Have a convoluted Word about patching
Credential thieves are always looking for new ways to get your logins, such as using a malicious Word document attached to an email. Hold on, I hear you screaming, that’s hardly new. True, and if this were just another embedded Word Macro threat, I wouldn’t have given it a second glance. However, it isn’t, and it’s interesting to see how complex some people are prepared to be to evade detection.

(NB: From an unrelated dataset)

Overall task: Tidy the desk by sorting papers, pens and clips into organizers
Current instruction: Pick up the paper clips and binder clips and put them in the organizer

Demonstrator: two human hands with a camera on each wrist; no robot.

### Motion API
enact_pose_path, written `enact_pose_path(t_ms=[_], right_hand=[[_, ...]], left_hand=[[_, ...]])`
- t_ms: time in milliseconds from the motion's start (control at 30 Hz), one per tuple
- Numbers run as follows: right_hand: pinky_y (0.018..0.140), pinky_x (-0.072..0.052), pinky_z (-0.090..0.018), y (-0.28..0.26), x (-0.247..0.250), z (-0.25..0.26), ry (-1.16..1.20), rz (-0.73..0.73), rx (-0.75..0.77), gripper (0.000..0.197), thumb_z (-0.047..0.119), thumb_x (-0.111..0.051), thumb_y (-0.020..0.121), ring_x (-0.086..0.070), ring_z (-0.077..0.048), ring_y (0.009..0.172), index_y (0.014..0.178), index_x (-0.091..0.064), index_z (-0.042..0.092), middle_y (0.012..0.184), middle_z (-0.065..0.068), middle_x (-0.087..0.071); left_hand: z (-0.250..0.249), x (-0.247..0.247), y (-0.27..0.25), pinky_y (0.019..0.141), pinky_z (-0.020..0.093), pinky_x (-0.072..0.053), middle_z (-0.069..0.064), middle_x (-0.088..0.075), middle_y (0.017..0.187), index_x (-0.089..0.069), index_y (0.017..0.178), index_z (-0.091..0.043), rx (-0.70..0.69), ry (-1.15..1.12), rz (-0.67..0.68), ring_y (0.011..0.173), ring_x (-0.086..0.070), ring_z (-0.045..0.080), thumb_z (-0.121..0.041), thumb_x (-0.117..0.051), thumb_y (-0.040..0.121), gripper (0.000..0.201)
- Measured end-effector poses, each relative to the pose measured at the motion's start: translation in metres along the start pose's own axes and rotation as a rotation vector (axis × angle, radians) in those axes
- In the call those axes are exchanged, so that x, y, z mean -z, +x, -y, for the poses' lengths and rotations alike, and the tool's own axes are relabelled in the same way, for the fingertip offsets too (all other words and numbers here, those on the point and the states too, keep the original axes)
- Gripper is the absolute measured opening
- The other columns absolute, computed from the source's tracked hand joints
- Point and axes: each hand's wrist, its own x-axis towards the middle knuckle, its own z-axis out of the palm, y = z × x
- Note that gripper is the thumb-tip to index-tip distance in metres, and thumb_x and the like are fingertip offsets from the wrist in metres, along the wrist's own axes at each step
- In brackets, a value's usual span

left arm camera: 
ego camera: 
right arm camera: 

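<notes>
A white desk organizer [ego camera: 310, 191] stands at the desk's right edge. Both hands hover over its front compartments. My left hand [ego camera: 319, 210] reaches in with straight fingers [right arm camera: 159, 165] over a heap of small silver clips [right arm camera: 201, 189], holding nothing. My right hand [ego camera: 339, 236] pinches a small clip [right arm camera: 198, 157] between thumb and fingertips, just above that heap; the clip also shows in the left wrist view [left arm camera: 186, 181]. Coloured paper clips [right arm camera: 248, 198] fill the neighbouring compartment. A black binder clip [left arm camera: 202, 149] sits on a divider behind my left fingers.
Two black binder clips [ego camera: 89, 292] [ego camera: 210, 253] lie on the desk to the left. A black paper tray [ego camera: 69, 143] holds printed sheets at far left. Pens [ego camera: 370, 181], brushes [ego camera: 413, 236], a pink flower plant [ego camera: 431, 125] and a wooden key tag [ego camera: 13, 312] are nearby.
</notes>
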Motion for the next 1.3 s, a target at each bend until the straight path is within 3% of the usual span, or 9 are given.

The complexity of this threat, which was uncovered by researchers from Trustwave SpiderLabs ( pcpro. link/284threat), is so complex that it provides many an opportunity for the attack to go belly-up. Stage one involves the recipient of the spear phishing campaign email opening the infected Word attachment. This then accesses a remote RTF document via an OLE object within the file. That RTF file is then executed to exploit CVE-2017-11882 ( pcpro.link/284cve), which uses the Microsoft Equation Editor to run arbitrary code. By decoding ASCII, a Microsoft HTML Application (HTA) command line is executed to download a remote HTA file containing obfuscated VBScript – which, in turn and via a PowerShell script, downloads the passwordstealing binary.
So, plenty of steps that can fail along the way and nullify the attack of the victim. If he or she had kept up to date with patches then it would have been dead from the get-go, of course. But – and it’s a big one – by avoiding the usual run of scripting file types and sticking with DOCX, RTF and HTA, there’s less chance of it becoming trapped at the gateway level.